== WHAT TO WORK ON ==
Please output the data exactly, minus pictures.
______________________________
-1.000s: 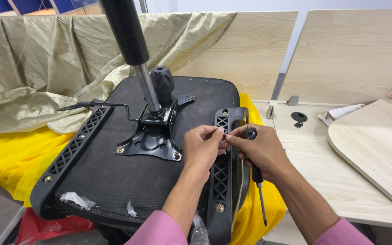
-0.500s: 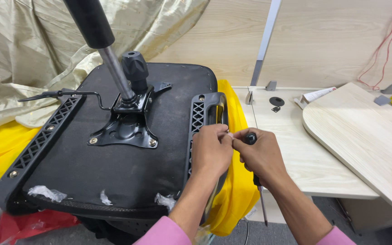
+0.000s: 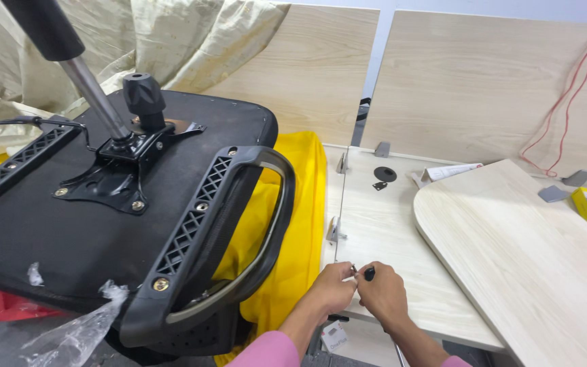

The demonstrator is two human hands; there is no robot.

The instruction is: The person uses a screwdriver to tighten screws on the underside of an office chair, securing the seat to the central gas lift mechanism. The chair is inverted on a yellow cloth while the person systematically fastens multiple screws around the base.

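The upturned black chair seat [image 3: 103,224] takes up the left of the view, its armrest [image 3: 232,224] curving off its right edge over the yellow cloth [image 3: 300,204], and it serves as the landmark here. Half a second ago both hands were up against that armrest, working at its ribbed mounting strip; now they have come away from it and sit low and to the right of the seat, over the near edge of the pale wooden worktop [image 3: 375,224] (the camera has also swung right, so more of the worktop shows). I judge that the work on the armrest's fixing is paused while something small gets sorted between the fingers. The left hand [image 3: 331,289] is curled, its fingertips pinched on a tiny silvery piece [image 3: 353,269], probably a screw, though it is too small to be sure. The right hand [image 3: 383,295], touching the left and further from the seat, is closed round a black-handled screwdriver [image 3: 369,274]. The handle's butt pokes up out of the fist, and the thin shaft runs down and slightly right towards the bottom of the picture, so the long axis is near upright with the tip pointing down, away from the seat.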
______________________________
== REPLY TO THE EXERCISE ==
-1.000s: 
-0.500s: 
+0.000s: 

The demonstrator is two human hands; there is no robot.

The instruction is: The person uses a screwdriver to tighten screws on the underside of an office chair, securing the seat to the central gas lift mechanism. The chair is inverted on a yellow cloth while the person systematically fastens multiple screws around the base.

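The upturned black chair seat [image 3: 103,224] takes up the left of the view, its armrest [image 3: 232,224] curving off its right edge over the yellow cloth [image 3: 300,204], and it serves as the landmark here. Half a second ago both hands were up against that armrest, working at its ribbed mounting strip; now they have come away from it and sit low and to the right of the seat, over the near edge of the pale wooden worktop [image 3: 375,224] (the camera has also swung right, so more of the worktop shows). I judge that the work on the armrest's fixing is paused while something small gets sorted between the fingers. The left hand [image 3: 331,289] is curled, its fingertips pinched on a tiny silvery piece [image 3: 353,269], probably a screw, though it is too small to be sure. The right hand [image 3: 383,295], touching the left and further from the seat, is closed round a black-handled screwdriver [image 3: 369,274]. The handle's butt pokes up out of the fist, and the thin shaft runs down and slightly right towards the bottom of the picture, so the long axis is near upright with the tip pointing down, away from the seat.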

Nothing remains to be added to the response.